4 The Vascularity of the Meniscus
The meniscus tissue has partial blood supply limited to the outer periphery. More than a decade ago vascular anatomy of the human knee meniscus was reviewed by Gray et al. [28]. The blood vessels and lymphatics are present within the entire meniscus until the age of one. At age two, an avascular area is formed [19]. Moreover, the vascularity and lymph supply gets limited within the outer 25–33 % of the meniscus with the start of the role in load-bearing by the second decennium. The meniscus is not much exposed to biomechanical forces during the first year of the human infant. Diffusion from the synovial fluid is not enough, and direct blood supply is needed throughout the meniscus for an infant to perform standing and walking activities.
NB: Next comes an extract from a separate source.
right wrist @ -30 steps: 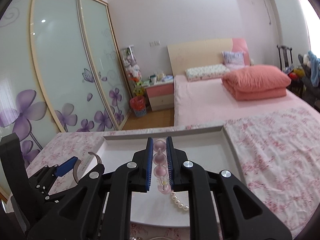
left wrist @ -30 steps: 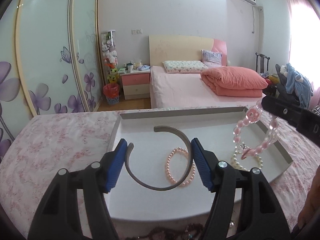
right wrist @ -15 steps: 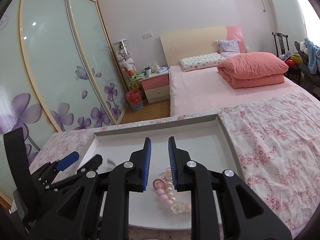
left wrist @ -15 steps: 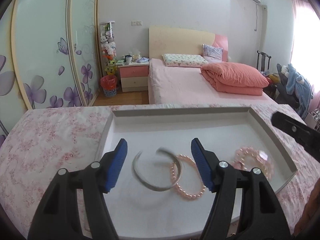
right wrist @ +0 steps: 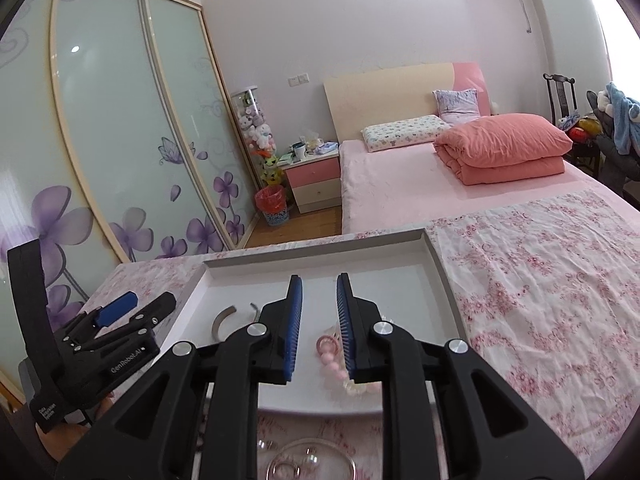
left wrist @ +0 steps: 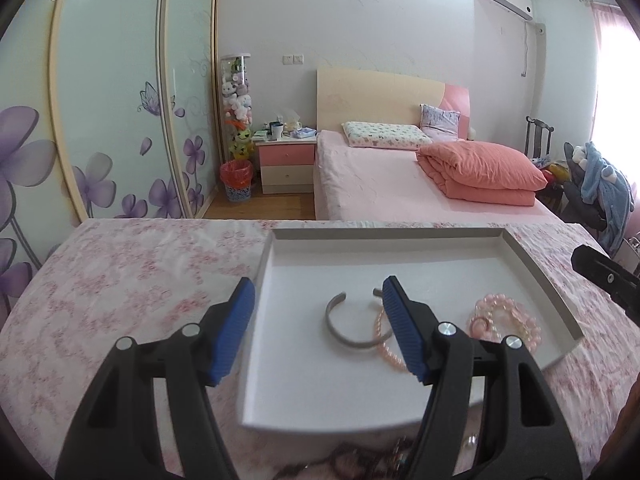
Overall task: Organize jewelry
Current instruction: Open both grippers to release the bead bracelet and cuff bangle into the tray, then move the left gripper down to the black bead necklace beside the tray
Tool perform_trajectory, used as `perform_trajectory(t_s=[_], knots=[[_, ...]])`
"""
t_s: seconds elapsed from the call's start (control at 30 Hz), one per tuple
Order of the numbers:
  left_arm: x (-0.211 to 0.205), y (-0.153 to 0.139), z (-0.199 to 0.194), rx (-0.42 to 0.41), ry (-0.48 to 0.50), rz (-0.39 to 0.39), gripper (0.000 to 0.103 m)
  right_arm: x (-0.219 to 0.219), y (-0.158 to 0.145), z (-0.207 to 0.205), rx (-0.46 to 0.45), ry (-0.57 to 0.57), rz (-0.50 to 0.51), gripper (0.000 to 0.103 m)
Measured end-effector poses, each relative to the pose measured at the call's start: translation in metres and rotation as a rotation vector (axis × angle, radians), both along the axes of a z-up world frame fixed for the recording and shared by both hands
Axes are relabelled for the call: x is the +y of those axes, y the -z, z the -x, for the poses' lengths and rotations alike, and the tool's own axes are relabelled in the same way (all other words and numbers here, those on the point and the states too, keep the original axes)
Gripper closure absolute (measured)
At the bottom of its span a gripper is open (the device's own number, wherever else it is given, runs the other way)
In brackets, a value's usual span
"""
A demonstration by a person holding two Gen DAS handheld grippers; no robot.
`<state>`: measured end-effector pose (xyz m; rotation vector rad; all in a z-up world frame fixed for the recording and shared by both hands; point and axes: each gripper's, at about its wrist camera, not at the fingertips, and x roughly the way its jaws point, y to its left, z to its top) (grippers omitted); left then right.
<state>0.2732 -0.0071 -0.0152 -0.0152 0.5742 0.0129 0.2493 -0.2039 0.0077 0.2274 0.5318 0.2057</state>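
Note:
A white tray (left wrist: 532, 264) lies on the pink floral tablecloth. In it lie a grey open bangle (left wrist: 340, 328), a pink pearl bracelet (left wrist: 384, 354) under its right end, and a pink bead bracelet (left wrist: 506, 320) at the right. My left gripper (left wrist: 318, 328) is open and empty, above the tray's left edge. My right gripper (right wrist: 319, 332) is open and empty, above the pink bead bracelet (right wrist: 334, 358); the tray (right wrist: 440, 268) and bangle (right wrist: 220, 320) also show in the right wrist view.
More jewelry (left wrist: 384, 456) lies on the cloth in front of the tray. A clear glass dish (right wrist: 312, 462) with small pieces stands at the near edge. The left gripper's body (right wrist: 92, 340) is at the tray's left side. A bed (left wrist: 420, 184) lies beyond the table.
My left gripper let go of the grey bangle, which now lies in the tray. My right gripper opened and dropped the pink bead bracelet into the tray. Both grippers drew back.

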Motion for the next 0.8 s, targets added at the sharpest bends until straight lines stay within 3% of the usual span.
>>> perform_trajectory(t_s=[0.2,0.33,0.4,0.47,0.53,0.67,0.8], knots=[[0.017,0.001,0.038,0.011,0.001,-0.006,0.034,0.000,0.008,0.023,0.040,-0.035,0.035,0.084],[0.032,0.010,0.062,0.042,0.004,0.003,0.030,0.003,0.027,0.039,0.127,-0.085,0.061,0.083],[0.038,0.017,0.072,0.063,0.011,0.004,0.028,0.008,0.041,0.046,0.180,-0.121,0.095,0.068],[0.045,0.024,0.081,0.083,0.009,0.001,0.028,0.013,0.051,0.053,0.210,-0.141,0.125,0.059],[0.051,0.029,0.086,0.099,0.003,0.003,0.028,0.018,0.059,0.061,0.236,-0.163,0.157,0.055],[0.061,0.037,0.087,0.122,-0.020,0.022,0.026,0.026,0.071,0.065,0.283,-0.190,0.189,0.034],[0.067,0.041,0.086,0.145,-0.035,0.044,0.025,0.039,0.077,0.064,0.304,-0.199,0.250,0.023]])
With the start of the bipedal walking, the stress from the weight of the body and the muscle forces is thought to be the underlying reason of avascularization of the inner regions [19, 28, 29]. On the other hand, the horns that have high vascularity and neural innervation, remain vascularized; this might be because they are not under weight-bearing forces [28].
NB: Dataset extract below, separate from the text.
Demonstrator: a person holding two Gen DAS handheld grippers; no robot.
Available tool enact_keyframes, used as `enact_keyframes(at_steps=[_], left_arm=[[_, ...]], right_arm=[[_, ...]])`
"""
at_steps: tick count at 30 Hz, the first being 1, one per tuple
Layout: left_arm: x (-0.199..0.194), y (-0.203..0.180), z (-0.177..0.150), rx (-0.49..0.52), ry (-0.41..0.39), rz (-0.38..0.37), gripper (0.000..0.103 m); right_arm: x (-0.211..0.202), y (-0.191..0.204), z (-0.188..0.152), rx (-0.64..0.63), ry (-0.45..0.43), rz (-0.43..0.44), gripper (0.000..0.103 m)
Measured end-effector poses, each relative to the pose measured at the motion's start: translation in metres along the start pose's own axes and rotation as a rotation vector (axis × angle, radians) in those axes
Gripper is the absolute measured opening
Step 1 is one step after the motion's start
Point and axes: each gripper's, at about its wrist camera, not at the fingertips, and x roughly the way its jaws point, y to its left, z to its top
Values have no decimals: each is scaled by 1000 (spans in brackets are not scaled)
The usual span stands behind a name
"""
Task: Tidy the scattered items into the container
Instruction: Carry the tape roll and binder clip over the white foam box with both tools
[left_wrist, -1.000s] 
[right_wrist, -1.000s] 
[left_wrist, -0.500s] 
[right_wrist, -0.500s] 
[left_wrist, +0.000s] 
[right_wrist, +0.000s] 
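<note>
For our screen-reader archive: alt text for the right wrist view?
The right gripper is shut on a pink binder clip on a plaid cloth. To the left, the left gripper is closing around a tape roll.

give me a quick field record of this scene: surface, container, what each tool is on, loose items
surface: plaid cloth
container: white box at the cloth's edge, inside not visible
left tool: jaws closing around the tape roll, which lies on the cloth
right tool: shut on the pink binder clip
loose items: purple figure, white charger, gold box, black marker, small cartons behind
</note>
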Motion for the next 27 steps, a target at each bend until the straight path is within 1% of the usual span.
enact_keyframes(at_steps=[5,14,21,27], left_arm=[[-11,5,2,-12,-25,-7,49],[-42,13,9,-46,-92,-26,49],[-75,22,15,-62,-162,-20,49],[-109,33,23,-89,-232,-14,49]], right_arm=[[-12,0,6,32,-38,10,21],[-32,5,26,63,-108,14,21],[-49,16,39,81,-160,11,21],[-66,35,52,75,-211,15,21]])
The branches of the popliteal artery, i.e. medial and lateral inferior and middle geniculate arteries supply the meniscus [30, 31]. The vessels are mainly arranged in a circumferential manner with radial branches oriented to the central region of the meniscus. The perimeniscal capillary plexus extends inside the meniscus across the synovium around the meniscosynovial junction, and supplies up to one-quarter of the periphery of the meniscus. The area next to the popliteus tendon is avascular [31]. Vascular synovial tissue covers the anterior and posterior horns, and the horns receive rich blood supply [30, 31]. Endoligamentous blood vessels from the horns extend with a short-range into the bulk of the meniscus, and a direct nourishment is provided [32].
Lymphatics accompany the blood vessels throughout the meniscus. The avascular regions are nourished through the synovial fluid by diffusion or by mechanical pumping during the motion of the joint [19, 20]. And after the age fifty, the vascularity is present only within the outer 10–33 % of the meniscus [19, 28]. Therefore, while injuries in the vascular region can have the capacity to heal, the injuries where the blood supply cannot reach have limited healing capacity [28].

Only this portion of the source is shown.